I might be linking up with these lovely blogs.

Journey with Jesus,

Comments

  1. Vickie says:

    I can identify with what you said (in a more poetic way than I ever could). I have cried and felt pain over things my daughter said and did as a teen. Now that she is a young adult, she has turned back to the Father’s way. In fact, she has rededicated her life to Christ and goes to church regularly on her own. God sees and knows and has already worked out tomorrow! He is always walking one step ahead working out His plan for each of us. Yes, keep on walking beside her!

    • RinaPeru says:

      Thank you for sharing your story here, Vickie, and your daughter’s victory by the great grace of God. My Hannah attends worship services every Sunday and sings in the Children’s Choir, I thank the Lord for that. But there is indeed a need to be always there as she enters adolescence.

  2. Cora Reyes says:

    Naramdaman ko talaga ang mga naramdaman mo bilang ina.Mag-isa kong pinalaki ang anak ko kasi maliit pa lang sya ng magkahiwalay kami ng asawa ko at isa akong working mom.Kung wala ako sa mahal na Panginoon ang lahat ng pinagdaanan ko hindi ko makakaya.Dati kahit linggo nag oovertime ako kasi hindi kakayanin ang mga expenses pero salamat sa pinakamamahal na Panginoon at muli Nya akong binalik.Noong time na yun pakiramdam ko ang hirap kausapin ng anak ko at parang ang layo nyang abutin pero nang tumigil na ako sa pag oovertime at magkasama na kami every Sunday sa banal na gawain ang dami na naming napag usapan.Ang saya saya ko na hindi matutumbasan ng kinikita ko sa pag oovertime.Iniyakan ko rin ng lubos sa Mahal na Panginoon na baguhin sya kasi ayokong malihis ang landas nya patungong impyerno.Praise the mighty name of dearest Jesus!He never fails.Nakita ko nung Sunday ang beloved husband mo at dalawa mong mahal na anak at nanalangin ako na makamtan mo na ang lubos na kagalingan upang magkakasama na kayo sa banal na gawain.In Jesus name makakamtan mo ang full recovery.God bless you sister Rina.

    • RinaPeru says:

      Thank you so much for your prayer full of faith for my healing, Sis.

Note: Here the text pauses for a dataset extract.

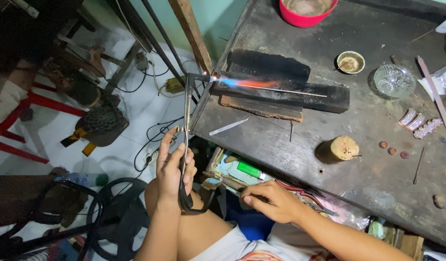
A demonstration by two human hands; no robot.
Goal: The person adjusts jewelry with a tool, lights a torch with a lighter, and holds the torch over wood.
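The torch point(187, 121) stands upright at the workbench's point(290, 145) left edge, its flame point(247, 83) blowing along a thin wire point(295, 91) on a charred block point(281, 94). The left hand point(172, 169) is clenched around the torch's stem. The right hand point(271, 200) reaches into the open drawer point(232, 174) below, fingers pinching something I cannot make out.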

Cora. You made me want to cry. I will be healed in Jesus’ name! Amen and Amen!

  3. Jen Stults says:

    Motherhood has often brought me to tears, when I’m frustrated, when I’m happy, when I’m sad, when there are no words to express the feelings. I’m so thankful we don’t have to shoulder the parenting burdens alone! :)

  4. buraj says:

    Oh, how I feel for you! My girls seemed so hard to love when they were teen! We only just made it through by covering them with prayers for God’ mercy and protection. They didn’t know that I stayed up late at night & got up very early to pray for them. Be encouraged. There is power in a praying Mom and our children are our legacy. Blessings.

    • RinaPeru says:

      Thank you so much for your lovely and encouraging words, Buraj. Oh, yes, there’s no ceasing to praying for them, indeed! Blessings!

  5. Anganie says:

    Hi Rina, I so can identify with these episodes being the mother two teenage daughters myself, however one thing I have learned is that sometimes I mistakenly believed that my children should operate as I do (organized, observant, etc) and not really recognizing that they are still growing and learning as children, they are still seeing life through the eyes of a child, therefore they will do childish things sometimes, that I just have to bear patience with them and keep praying that they will grow in grace in knowledge of our Lord and Saviour Jesus Christ. Please know that I am not trivializing your situation, just relating my experiences and in the hope that maybe it can help in some way. God richly bless you and your beautiful family.

    • RinaPeru says:

      Yes, yes, Anganie, what you say is true! I’ve had enlightenments like yours, wisdom coming to me that I should not treat them as I see and do things — exactly what you had mentioned. Thank you for your reminders, my friend. I so appreciate you for taking the time. The Lord bless you, too, and your family!